# GPS tracking and reporting



## nsmilligan (Dec 21, 1999)

I've been using the operasoft tracking software for a number of years, recently the company seems to be shutting down that side of it's business, as I haven't been able to contact anyone for a couple of weeks.
Anyone have suggestions for a replacement snow removal tracking and reporting software company. I rely on this not only for billing, but also it produces my logs for each site.
Looked at some companies, but they don't provide detailed reporting of the equipment when it's on site, most are basically employee tracking and routing.


----------



## BossPlow2010 (Sep 29, 2010)

I use service autopilot, and I must say (I’ve even told them) that it’s not that great of a software for snow.
If you’re doing lawns and Chem tracking, it’s fantastic, but their snow side is lacking significantly.

I want to try out LMN, which I’ll probably purchase a subscription this Summer and merge snow accounts into it. 
just kind of a pain to have two different softwares 
Especially for the accounts we do lawn, landscape and snow.

SAP offers an ok GPS tracking, but it’s more of a “ping” every 3000’ or so. 
which is why I put the linxup in.


----------



## Kvston (Nov 30, 2019)

We have been using YetiSnow this season. Overall good for us. Tiered pricing based on # of sites. Interface is decent on admin end and good on operator end.

couple things:
1. Doesn’t work out of cell range.
2. Have noticed glitches on information being retained-seems to be when they update their side of the system.

overall I’m happy with it. Cheaper and easier to use that other options I looked at. You can also **** it down and pay next to nothing in the off-season.


----------



## prezek (Dec 16, 2010)

BossPlow2010 said:


> I use service autopilot, and I must say (I've even told them) that it's not that great of a software for snow.
> If you're doing lawns and Chem tracking, it's fantastic, but their snow side is lacking significantly.
> 
> I want to try out LMN, which I'll probably purchase a subscription this Summer and merge snow accounts into it.
> ...


I tried SAP a few years ago and couldn't stick with it. Too cumbersome for what I was looking for.
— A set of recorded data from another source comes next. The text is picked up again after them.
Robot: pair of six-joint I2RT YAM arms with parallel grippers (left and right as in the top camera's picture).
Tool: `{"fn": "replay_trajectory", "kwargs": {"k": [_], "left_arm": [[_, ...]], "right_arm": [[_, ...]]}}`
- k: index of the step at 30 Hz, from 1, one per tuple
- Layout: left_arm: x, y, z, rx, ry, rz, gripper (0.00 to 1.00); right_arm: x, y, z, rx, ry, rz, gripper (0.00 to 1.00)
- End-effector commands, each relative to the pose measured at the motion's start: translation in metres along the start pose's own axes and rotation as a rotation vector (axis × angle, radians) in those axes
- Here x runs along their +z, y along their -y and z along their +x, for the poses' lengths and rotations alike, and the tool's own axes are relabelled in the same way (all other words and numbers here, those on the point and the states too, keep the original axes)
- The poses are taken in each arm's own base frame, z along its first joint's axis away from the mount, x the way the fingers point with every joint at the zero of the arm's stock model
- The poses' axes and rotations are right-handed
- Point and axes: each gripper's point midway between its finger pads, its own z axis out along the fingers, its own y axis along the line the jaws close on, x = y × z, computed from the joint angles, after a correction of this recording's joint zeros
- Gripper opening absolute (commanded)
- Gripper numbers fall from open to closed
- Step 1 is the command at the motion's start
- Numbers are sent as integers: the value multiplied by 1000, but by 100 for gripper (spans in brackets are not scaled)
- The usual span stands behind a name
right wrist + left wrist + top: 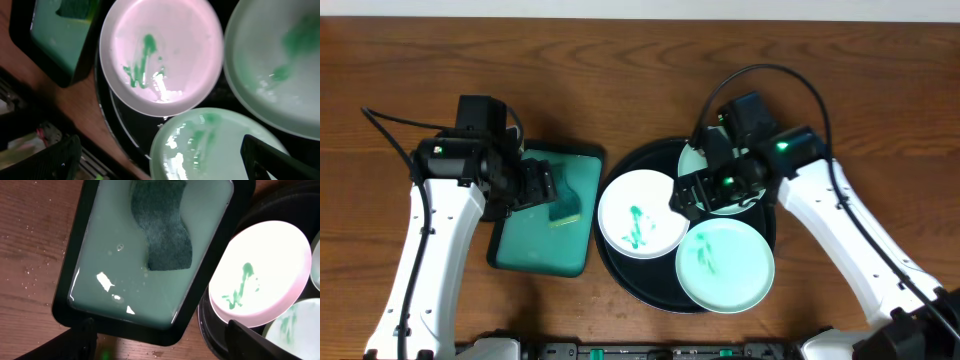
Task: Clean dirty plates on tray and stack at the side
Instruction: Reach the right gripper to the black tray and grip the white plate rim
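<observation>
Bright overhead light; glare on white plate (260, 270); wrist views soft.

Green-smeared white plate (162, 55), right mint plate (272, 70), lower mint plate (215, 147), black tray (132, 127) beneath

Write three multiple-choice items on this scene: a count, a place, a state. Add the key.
1. Plates on the black tray: A one, B two, C three.
2. The sponge lies: A on the black tray, B in the green tray, C on a plate.
3. The white plate is: A smeared green, B wiped clean, C upside down.
Key: C, one white and two mint lie on it; B, it rests in that tray's milky liquid; A, green streaks cross its middle.
</observation>
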Motion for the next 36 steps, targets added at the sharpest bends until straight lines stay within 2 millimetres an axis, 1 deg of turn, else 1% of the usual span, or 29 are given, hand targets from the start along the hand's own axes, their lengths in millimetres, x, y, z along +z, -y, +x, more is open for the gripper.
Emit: {"fn": "replay_trajectory", "kwargs": {"k": [1, 4, 7, 10, 12, 13, 14, 15, 16, 17, 18, 20, 24, 26, 32, 34, 36], "left_arm": [[-5, 2, -4, -2, 17, 10, 82], [-5, 2, -4, -2, 16, 10, 82], [-5, 2, -4, -2, 16, 10, 82], [-5, 2, -4, -2, 16, 10, 82], [-5, 2, -4, -2, 17, 10, 82], [-5, 2, -4, -2, 17, 10, 82], [-5, 2, -4, -1, 17, 10, 82], [-5, 2, -4, -2, 17, 10, 82], [-5, 2, -4, -2, 17, 10, 82], [-5, 2, -4, -2, 17, 10, 82], [-5, 2, -4, -2, 16, 10, 82], [-5, 2, -4, -2, 17, 10, 82], [-5, 2, -5, -1, 21, 11, 82], [-5, 2, -5, -1, 22, 11, 82], [-5, 2, -5, -1, 21, 11, 82], [-5, 2, -5, -1, 21, 11, 82], [-5, 2, -5, -1, 21, 11, 82]], "right_arm": [[4, -14, -8, 70, 14, -7, 99], [12, -12, -23, 33, 63, 39, 99], [18, -10, -30, 25, 79, 49, 99], [25, -17, -29, 72, 56, -1, 99], [30, -24, -28, 57, 36, -42, 99], [33, -23, -27, 53, 28, -40, 82], [35, -20, -27, 49, 24, -26, 62], [38, -16, -27, 65, 20, -2, 53], [40, -9, -26, 123, 15, 32, 55], [42, 0, -23, 214, 6, 77, 61], [44, 8, -17, 313, -8, 122, 62], [46, 17, -10, 387, -30, 169, 55], [55, 29, -5, 430, -47, 244, 52], [62, 31, -3, 434, -64, 262, 52], [92, 40, 9, 518, -148, 299, 36], [101, 43, 12, 536, -169, 314, 34], [108, 46, 15, 555, -185, 324, 34]]}}
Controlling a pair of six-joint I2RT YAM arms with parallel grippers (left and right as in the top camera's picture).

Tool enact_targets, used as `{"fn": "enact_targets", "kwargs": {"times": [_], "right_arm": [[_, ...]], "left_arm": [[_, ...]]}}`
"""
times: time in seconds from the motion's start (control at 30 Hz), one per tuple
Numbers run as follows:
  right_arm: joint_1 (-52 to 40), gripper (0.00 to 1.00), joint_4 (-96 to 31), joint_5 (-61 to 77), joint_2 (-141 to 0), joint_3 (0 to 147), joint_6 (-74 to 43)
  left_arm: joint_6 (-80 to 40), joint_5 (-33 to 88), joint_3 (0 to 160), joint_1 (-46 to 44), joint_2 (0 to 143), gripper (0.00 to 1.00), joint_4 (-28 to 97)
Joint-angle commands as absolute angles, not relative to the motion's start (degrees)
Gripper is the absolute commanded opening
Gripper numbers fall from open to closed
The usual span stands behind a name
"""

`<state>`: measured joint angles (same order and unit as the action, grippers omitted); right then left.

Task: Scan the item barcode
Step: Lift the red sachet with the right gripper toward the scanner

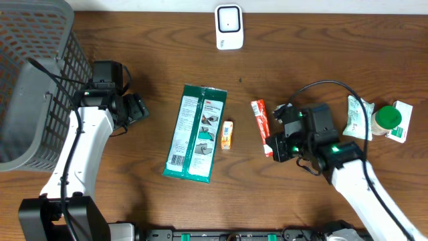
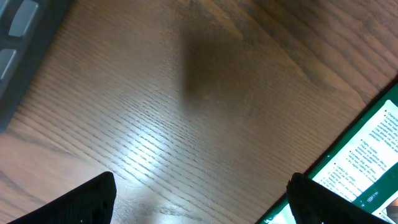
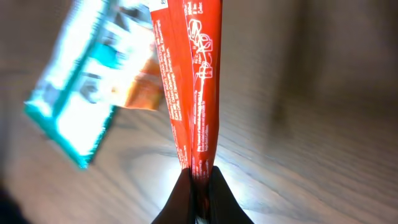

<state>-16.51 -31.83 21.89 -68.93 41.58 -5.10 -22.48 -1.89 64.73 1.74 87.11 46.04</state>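
Red packet [image 1: 260, 120], right of the bench's middle, pinched at its near end by the right pincer [image 1: 275, 148], likely for lifting toward the white scanner [image 1: 228, 27] at the far edge; left pincer [image 1: 137, 108] spread.

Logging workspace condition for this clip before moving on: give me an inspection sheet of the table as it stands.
Surface: brown wood-grain table, nothing spilled.
Job's things: long red foil packet, pinched at one end; white boxy device, likely the scanner, at the far edge.
Clutter: flat green-and-white pack; small orange box beside it; white-and-green sachets and green-capped bottle at the right.
Grippers: left gripper open, empty; right gripper shut on the packet.
Cables: black cable looped over the right arm; another along the left arm.
Surroundings: grey mesh basket at the left.
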Motion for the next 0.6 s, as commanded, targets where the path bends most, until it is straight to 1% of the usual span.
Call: {"fn": "enact_targets", "kwargs": {"times": [0.0,0.37,0.57], "right_arm": [[-16.38,0.01,-31.97,27.14,-65.17,41.39,-2.66],[-16.32,0.01,-34.79,28.21,-64.51,43.97,-2.7],[-15.73,0.01,-41.82,29.95,-64.9,49.84,0.05]], "left_arm": [[-22.35,-2.83,65.01,1.91,86.96,0.89,46.02],[-22.35,-2.81,65.01,1.91,86.96,0.89,46.02],[-22.35,-2.83,65.01,1.91,86.96,0.89,46.02]]}}
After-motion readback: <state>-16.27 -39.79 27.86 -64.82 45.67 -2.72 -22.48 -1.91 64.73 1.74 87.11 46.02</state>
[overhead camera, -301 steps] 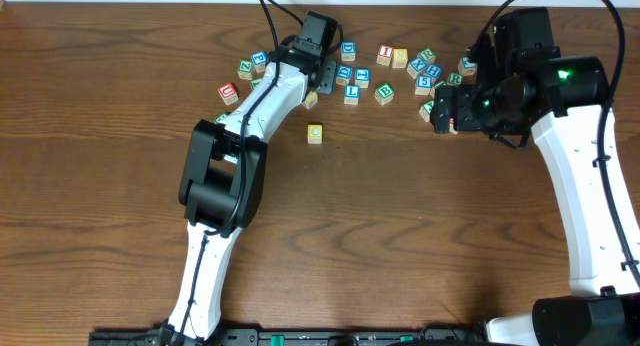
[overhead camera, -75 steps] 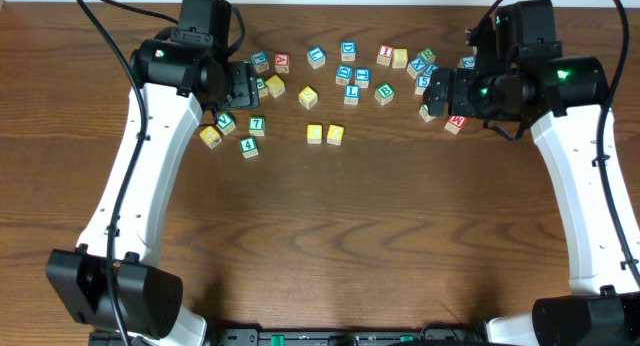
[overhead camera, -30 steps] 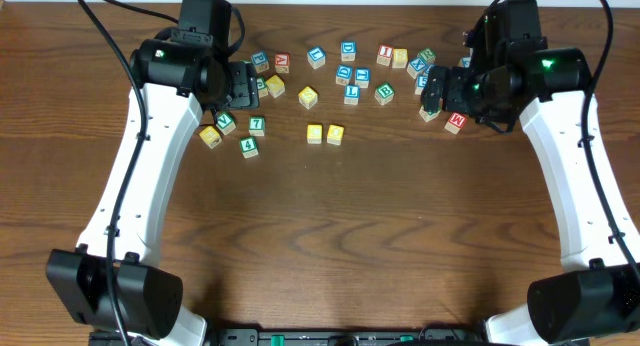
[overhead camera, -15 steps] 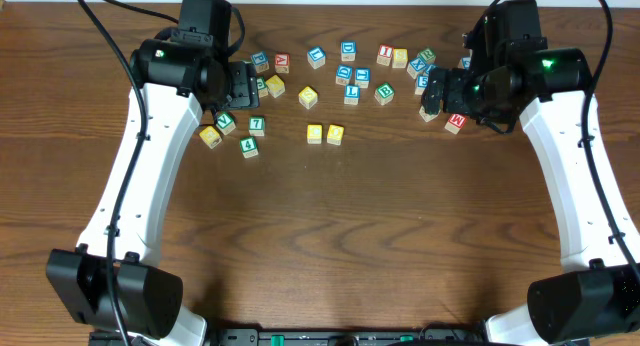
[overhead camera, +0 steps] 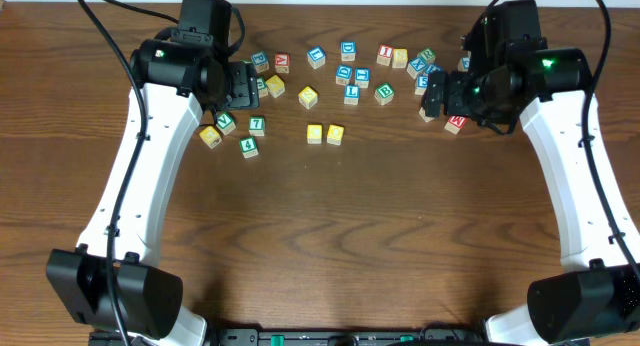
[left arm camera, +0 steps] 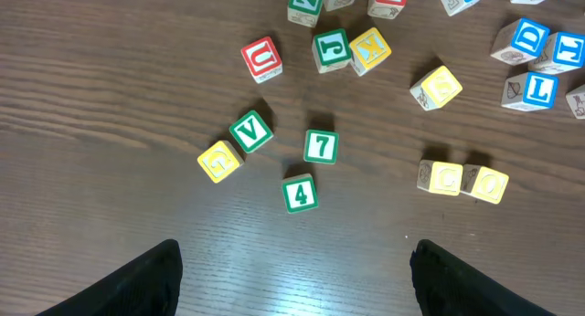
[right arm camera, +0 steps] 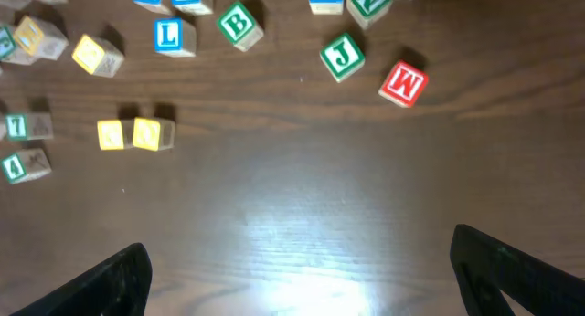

I've heard it's gotten worse since the owner sold?


----------



## nsmilligan (Dec 21, 1999)

Thanks for the input, Yeti looks closest to what I'm using going to check them out


----------



## BossPlow2010 (Sep 29, 2010)

prezek said:


> I tried SAP a few years ago and couldn't stick with it. Too cumbersome for what I was looking for. I've heard it's gotten worse since the owner sold?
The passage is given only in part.